None of that is to say you shouldn't seriously consider buying a business. Buy right, and you're likely to purchase an existing, healthy customer base – which also means a proven product or service. Existing employees can be worth their weight in gold when you are buying an ongoing service, but it's essential to approach that process in the right way. If you follow the appropriate steps and consider the right questions to ask when buying a business, it can turn out to be a wise move.
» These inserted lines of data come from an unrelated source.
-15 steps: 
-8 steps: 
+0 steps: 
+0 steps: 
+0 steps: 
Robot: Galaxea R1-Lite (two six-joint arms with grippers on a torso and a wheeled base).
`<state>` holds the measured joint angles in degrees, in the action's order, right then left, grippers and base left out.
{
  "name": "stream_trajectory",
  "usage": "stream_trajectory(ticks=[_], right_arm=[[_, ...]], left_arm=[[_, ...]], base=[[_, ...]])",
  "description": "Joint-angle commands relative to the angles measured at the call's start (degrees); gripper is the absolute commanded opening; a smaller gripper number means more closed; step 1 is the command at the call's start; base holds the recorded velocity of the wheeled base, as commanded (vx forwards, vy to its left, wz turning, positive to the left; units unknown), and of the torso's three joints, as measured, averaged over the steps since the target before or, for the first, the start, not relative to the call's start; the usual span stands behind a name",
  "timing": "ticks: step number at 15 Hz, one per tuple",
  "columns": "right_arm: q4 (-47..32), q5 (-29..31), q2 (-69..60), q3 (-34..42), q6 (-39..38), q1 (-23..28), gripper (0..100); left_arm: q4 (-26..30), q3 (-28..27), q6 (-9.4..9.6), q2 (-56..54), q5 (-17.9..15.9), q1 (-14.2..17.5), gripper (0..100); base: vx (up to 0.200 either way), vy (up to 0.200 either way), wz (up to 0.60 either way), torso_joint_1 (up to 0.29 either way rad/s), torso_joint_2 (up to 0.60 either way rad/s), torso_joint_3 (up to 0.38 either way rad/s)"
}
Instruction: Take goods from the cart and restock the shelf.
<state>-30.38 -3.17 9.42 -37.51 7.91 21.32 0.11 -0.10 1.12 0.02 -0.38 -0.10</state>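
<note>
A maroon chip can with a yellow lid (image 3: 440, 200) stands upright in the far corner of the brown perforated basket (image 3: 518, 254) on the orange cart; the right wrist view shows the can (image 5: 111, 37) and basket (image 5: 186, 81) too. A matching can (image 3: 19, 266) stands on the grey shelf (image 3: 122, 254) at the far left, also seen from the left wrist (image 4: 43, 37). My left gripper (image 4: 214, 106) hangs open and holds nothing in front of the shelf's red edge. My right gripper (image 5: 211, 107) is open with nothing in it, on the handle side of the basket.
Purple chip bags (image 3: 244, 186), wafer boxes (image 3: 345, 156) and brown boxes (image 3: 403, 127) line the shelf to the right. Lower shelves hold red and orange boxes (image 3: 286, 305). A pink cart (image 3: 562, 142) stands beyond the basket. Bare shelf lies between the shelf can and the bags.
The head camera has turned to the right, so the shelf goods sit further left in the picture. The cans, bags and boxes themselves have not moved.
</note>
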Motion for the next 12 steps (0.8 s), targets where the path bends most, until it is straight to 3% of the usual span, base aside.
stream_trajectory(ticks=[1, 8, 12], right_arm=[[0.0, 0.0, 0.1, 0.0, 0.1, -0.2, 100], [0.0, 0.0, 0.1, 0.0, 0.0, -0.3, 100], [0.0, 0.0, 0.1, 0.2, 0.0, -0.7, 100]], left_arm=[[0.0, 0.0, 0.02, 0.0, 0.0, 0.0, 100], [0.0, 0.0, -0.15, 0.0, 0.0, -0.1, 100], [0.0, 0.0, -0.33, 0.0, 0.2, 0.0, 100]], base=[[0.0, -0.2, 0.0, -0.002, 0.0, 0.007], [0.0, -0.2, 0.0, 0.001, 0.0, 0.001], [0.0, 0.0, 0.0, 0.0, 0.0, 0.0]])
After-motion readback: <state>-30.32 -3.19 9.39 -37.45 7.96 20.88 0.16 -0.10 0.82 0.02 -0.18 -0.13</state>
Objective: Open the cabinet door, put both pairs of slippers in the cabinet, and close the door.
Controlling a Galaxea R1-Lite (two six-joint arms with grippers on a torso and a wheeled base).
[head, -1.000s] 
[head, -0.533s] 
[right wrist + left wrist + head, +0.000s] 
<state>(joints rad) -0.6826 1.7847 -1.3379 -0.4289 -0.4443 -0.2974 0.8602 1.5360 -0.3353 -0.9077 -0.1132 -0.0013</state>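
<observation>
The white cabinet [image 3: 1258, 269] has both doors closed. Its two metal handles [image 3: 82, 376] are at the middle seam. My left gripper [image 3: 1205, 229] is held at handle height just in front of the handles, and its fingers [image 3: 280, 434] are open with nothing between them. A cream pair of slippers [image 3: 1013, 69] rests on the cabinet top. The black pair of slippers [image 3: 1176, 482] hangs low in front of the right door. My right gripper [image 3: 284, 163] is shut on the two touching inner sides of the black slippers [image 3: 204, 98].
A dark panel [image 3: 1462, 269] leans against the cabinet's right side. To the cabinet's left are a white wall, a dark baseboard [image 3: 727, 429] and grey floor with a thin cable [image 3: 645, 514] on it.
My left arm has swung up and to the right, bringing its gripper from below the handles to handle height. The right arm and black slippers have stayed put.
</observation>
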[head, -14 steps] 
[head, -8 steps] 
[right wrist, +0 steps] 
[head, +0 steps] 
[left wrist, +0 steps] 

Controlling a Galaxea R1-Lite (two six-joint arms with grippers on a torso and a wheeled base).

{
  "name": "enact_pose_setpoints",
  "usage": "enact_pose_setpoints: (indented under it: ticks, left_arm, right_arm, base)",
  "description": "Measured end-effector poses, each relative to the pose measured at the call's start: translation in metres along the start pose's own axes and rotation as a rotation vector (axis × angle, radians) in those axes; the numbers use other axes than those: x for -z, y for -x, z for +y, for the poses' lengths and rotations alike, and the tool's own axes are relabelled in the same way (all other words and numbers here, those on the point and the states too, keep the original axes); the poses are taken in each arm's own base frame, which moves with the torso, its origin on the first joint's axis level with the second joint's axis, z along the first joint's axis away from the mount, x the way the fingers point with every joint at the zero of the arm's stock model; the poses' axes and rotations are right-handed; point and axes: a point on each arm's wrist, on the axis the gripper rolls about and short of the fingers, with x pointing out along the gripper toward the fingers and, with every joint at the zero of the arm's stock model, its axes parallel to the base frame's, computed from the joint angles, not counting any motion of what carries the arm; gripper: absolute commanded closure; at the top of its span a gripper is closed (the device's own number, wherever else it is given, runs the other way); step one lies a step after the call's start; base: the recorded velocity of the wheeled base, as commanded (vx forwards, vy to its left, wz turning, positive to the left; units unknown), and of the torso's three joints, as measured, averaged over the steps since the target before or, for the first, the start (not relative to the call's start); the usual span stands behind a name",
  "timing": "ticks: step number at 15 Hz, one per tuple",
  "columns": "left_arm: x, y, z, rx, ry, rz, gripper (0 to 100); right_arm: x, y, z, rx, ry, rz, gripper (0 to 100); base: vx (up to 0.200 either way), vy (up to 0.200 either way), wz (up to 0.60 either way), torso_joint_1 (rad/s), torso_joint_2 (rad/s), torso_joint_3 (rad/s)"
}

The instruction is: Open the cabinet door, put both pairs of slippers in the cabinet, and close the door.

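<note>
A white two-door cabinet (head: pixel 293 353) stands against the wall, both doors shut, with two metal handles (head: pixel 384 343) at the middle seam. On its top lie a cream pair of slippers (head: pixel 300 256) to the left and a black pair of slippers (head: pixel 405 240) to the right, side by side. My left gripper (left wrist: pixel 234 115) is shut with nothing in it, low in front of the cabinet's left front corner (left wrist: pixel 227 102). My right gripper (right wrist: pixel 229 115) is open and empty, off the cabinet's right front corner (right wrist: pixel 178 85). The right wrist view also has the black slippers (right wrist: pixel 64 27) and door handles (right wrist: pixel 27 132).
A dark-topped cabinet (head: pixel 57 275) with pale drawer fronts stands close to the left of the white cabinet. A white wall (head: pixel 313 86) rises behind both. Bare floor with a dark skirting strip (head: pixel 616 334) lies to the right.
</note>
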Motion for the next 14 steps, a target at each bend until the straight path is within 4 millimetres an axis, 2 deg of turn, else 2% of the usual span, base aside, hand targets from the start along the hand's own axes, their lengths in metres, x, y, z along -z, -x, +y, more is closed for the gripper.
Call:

At Accounts and Legal, we have a unique business model that allows us to offer accounting services and legal advice under one roof. This is particularly useful when going through the process of preparing to sell your company, or if you’re considering buying a business in the UK - both of which we are experienced in and passionate about.

In this guide, we're going to look at what you need to consider when purchasing an established company. If you’d like some friendly advice on buying or selling a business, or if you’d like a business valuation, get in touch with our team today.

So, what are things you need to consider when buying a business? Lucky for you, we’ve compiled our years of experience into this guide, designed to give you the first vital nuggets of information to set you on the right path.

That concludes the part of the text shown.